*Assignment:* Please repeat the lines below, exactly and only, from the one that holds "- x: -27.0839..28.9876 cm" through the one that holds "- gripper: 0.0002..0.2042".

***

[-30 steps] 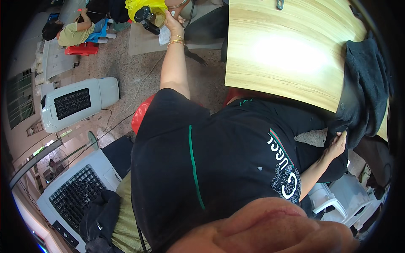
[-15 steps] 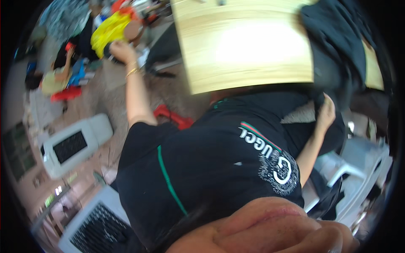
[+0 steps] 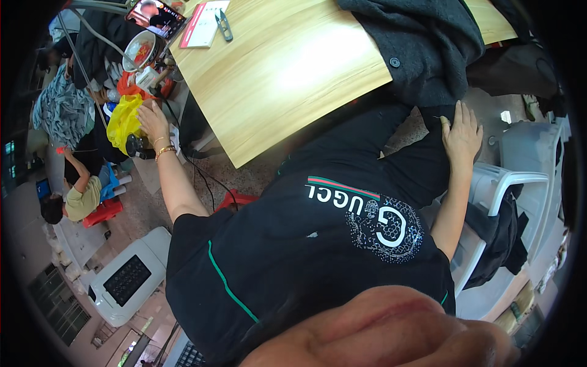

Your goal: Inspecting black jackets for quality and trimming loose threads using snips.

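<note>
A dark coat (image 3: pixel 422 55) drapes over the near edge of the counter (image 3: pixel 287 55), probably held there by the part lying on top. Just below its hem, my right hand (image 3: pixel 461 134) lies open and empty, fingers stretched, apparently resting on my leg (image 3: pixel 434 137). My left hand (image 3: pixel 153 119) reaches out beside the counter, open, grasping nothing I can make out, by a yellow bag (image 3: pixel 124 122); I cannot tell whether they touch. Small snips (image 3: pixel 224 25) overlap a booklet (image 3: pixel 202 27), seemingly parked clear of the coat. Beyond, a phone (image 3: pixel 156 18) tilts upward, perhaps for viewing.
</note>
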The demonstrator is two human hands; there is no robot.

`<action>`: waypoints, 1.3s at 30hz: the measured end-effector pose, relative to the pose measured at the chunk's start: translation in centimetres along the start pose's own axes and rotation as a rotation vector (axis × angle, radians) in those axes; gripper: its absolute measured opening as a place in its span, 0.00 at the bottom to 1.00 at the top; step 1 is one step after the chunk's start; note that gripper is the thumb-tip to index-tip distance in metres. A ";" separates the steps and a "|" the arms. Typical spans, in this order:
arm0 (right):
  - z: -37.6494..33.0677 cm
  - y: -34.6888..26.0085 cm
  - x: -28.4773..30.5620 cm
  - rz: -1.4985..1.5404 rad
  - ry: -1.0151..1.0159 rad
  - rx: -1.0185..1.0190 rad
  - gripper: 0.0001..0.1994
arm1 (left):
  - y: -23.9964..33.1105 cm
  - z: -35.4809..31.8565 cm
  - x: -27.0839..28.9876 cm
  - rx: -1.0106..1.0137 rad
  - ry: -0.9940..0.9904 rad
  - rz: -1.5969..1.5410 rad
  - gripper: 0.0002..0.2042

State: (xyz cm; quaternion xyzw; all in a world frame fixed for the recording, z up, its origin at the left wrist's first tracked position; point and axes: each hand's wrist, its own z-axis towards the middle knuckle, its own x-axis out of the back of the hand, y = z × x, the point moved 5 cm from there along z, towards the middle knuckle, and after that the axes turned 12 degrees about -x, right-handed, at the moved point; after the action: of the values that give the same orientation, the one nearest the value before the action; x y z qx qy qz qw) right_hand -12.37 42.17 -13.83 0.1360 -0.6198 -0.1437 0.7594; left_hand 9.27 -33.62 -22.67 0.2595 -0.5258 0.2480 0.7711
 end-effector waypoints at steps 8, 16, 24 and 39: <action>-1.5 0.0 1.0 0.148 -0.012 0.097 0.29 | 17.0 0.1 9.0 -0.569 0.568 -0.265 0.21; -1.7 -0.3 4.8 0.802 -0.049 0.032 0.22 | 45.8 0.9 6.9 -1.207 0.181 -0.531 0.21; 1.1 -3.5 11.2 1.349 0.092 -0.010 0.38 | 61.1 -5.3 11.9 -1.494 0.147 -0.855 0.07; 7.1 -1.6 14.3 1.538 0.155 0.118 0.13 | 63.1 -7.6 18.6 -1.581 -0.321 -1.377 0.17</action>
State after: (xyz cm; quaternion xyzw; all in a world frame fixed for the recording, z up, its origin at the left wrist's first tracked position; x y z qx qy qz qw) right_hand -16.73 34.96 -0.12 -0.2826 -0.4916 0.4673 0.6783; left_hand -20.86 20.22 1.24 -0.0442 -0.3731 -0.6920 0.6164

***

*Problem solution:*
  - x: -27.0839..28.9876 cm
  - rx: -1.0106..1.0137 rad
  - ry: -0.9940..0.9904 rad
  - rz: -1.5969..1.5410 rad
  - gripper: 0.0002..0.2042

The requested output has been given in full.